EXERCISE BRIEF:
Write out exactly the lines below that run from the one containing "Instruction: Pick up" through the one containing "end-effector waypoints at", both included, with no other lines.

DATA FOR THIS EXERCISE:
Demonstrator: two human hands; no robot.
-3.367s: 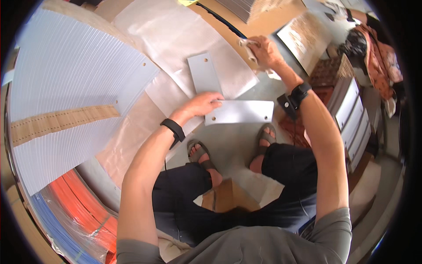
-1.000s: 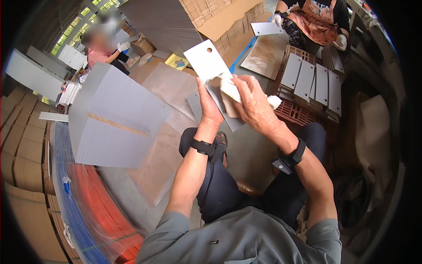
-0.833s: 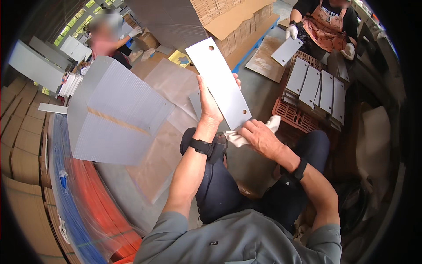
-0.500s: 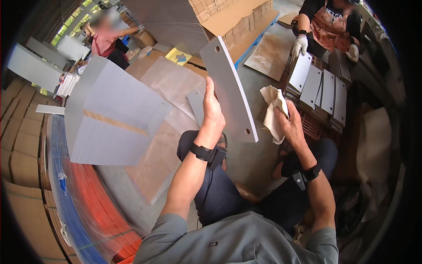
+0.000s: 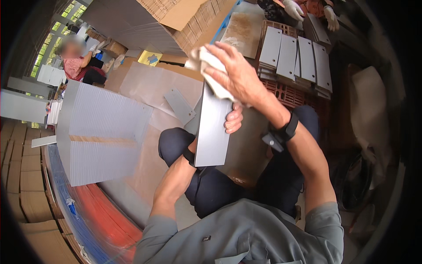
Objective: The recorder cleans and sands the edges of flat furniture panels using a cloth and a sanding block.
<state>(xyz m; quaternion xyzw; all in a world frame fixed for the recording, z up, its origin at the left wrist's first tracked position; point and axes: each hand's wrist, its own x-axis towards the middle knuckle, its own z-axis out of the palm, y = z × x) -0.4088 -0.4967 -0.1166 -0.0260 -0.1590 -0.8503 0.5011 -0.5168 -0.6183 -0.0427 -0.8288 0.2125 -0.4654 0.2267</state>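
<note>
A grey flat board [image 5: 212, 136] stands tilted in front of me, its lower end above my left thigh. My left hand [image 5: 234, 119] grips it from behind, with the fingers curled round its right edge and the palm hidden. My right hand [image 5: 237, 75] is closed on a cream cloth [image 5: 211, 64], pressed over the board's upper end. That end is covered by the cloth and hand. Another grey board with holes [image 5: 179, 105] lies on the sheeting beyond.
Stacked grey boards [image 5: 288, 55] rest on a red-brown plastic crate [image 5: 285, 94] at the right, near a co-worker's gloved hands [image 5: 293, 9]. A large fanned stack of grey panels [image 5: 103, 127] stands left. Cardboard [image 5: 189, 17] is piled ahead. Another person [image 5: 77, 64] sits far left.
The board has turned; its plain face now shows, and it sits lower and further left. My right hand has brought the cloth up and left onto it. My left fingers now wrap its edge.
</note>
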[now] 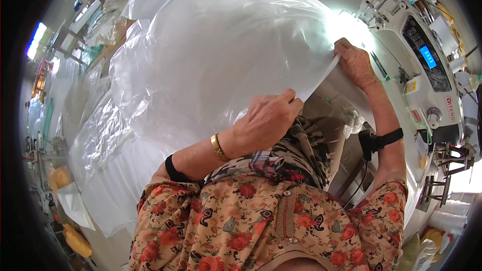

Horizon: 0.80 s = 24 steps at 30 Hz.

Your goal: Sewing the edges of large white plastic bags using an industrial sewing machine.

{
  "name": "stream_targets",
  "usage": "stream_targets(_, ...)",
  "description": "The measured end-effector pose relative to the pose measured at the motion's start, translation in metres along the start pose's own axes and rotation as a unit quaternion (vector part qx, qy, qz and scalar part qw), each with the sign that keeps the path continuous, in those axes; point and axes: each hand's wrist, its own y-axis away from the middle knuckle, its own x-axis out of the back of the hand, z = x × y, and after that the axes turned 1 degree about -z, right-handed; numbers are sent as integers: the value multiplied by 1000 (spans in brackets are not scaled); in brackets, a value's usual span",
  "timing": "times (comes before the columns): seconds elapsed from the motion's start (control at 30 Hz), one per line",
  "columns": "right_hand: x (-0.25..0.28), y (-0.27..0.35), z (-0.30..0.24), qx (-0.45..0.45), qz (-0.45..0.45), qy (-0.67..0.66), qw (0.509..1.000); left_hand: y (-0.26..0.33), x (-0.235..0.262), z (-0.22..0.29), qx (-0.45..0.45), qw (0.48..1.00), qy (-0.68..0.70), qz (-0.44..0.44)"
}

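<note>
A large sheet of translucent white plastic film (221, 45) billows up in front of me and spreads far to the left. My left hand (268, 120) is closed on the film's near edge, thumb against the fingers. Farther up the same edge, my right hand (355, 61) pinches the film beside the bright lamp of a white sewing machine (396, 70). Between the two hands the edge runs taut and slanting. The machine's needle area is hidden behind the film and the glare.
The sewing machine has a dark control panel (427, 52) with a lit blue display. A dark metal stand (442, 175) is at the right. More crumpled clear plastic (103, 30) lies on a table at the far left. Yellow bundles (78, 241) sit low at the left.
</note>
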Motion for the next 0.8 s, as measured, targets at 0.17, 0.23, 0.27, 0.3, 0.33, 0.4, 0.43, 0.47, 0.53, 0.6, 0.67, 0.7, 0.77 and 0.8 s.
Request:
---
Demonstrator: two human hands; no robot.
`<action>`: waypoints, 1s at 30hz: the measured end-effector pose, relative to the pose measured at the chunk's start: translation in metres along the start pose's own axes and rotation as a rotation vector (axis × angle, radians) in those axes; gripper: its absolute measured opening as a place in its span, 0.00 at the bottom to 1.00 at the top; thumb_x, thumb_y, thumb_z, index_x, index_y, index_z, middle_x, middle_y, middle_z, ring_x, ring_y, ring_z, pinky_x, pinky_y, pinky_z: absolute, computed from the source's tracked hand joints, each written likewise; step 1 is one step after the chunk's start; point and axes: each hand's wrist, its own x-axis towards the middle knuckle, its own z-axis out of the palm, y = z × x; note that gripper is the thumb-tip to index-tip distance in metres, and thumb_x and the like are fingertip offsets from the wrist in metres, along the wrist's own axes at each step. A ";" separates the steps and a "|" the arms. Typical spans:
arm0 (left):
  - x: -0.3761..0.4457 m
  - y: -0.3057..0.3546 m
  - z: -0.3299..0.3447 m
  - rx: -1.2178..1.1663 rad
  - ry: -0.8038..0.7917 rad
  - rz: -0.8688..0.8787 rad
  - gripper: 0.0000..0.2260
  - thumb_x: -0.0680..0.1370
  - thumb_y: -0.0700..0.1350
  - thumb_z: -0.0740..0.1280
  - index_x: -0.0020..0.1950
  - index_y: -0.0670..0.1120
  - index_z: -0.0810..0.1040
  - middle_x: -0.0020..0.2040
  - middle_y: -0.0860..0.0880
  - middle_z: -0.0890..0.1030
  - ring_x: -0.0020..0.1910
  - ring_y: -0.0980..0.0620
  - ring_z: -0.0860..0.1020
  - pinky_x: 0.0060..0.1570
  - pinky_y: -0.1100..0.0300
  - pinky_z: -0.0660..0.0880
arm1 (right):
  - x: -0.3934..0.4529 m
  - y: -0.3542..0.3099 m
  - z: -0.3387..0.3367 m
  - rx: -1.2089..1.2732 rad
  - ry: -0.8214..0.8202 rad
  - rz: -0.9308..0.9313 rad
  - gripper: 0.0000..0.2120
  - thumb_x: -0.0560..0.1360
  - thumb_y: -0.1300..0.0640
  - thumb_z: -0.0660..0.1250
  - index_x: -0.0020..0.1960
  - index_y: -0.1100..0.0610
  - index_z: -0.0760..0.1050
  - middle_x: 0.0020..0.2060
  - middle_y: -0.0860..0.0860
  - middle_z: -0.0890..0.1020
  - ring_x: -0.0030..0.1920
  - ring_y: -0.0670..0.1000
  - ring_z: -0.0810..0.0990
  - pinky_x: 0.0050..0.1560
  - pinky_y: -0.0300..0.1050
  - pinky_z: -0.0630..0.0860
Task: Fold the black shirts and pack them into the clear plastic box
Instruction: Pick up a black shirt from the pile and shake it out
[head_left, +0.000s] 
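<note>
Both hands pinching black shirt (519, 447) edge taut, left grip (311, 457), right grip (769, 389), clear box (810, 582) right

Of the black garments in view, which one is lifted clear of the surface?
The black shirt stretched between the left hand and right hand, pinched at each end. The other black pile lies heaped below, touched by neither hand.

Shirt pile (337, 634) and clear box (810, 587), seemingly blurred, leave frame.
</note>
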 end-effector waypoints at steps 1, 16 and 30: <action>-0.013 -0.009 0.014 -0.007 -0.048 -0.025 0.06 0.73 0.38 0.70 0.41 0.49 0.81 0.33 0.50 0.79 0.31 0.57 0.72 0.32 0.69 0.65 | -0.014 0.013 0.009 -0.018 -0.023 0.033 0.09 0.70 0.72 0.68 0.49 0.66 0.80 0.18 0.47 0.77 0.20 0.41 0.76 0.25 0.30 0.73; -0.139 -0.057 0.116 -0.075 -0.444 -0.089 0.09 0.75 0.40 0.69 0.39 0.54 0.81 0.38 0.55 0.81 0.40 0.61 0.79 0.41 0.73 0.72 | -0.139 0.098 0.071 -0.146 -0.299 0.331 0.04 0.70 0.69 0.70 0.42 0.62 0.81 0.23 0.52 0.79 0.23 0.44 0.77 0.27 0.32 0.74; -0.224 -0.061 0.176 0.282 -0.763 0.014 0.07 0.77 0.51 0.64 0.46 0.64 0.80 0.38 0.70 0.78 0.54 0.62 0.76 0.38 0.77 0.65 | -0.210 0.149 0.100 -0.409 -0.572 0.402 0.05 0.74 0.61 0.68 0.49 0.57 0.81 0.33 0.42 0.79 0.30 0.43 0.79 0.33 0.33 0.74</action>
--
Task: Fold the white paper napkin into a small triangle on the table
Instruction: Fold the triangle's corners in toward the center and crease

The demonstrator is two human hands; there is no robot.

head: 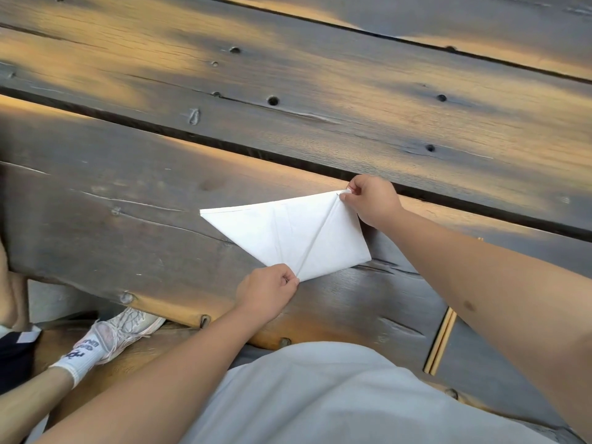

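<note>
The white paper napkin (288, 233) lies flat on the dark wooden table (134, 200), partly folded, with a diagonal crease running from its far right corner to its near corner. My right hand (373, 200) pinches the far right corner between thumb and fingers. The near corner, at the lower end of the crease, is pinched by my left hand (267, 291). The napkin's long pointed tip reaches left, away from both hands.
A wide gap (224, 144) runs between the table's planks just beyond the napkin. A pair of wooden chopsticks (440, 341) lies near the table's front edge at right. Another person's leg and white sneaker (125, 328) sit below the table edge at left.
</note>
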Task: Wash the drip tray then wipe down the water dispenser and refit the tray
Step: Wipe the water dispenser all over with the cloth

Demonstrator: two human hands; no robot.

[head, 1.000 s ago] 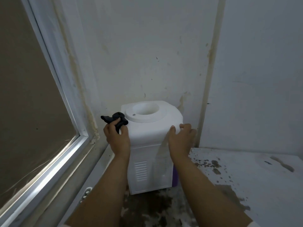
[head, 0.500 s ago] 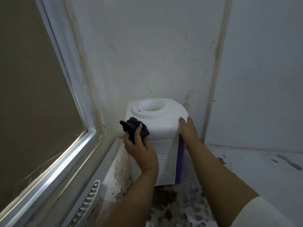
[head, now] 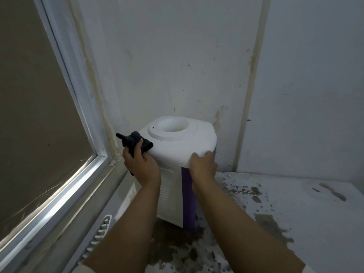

TASK RESPONSE:
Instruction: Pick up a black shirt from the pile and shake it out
[head_left, +0.000s] 
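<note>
Both hands pinching black shirt (519, 447) edge taut, left grip (311, 457), right grip (769, 389), clear box (810, 582) right

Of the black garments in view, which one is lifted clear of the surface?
The black shirt stretched between the left hand and right hand, pinched at each end. The other black pile lies heaped below, touched by neither hand.

Shirt pile (337, 634) and clear box (810, 587), seemingly blurred, leave frame.
</note>
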 end-effector waypoints at steps 1, 16 and 30: <action>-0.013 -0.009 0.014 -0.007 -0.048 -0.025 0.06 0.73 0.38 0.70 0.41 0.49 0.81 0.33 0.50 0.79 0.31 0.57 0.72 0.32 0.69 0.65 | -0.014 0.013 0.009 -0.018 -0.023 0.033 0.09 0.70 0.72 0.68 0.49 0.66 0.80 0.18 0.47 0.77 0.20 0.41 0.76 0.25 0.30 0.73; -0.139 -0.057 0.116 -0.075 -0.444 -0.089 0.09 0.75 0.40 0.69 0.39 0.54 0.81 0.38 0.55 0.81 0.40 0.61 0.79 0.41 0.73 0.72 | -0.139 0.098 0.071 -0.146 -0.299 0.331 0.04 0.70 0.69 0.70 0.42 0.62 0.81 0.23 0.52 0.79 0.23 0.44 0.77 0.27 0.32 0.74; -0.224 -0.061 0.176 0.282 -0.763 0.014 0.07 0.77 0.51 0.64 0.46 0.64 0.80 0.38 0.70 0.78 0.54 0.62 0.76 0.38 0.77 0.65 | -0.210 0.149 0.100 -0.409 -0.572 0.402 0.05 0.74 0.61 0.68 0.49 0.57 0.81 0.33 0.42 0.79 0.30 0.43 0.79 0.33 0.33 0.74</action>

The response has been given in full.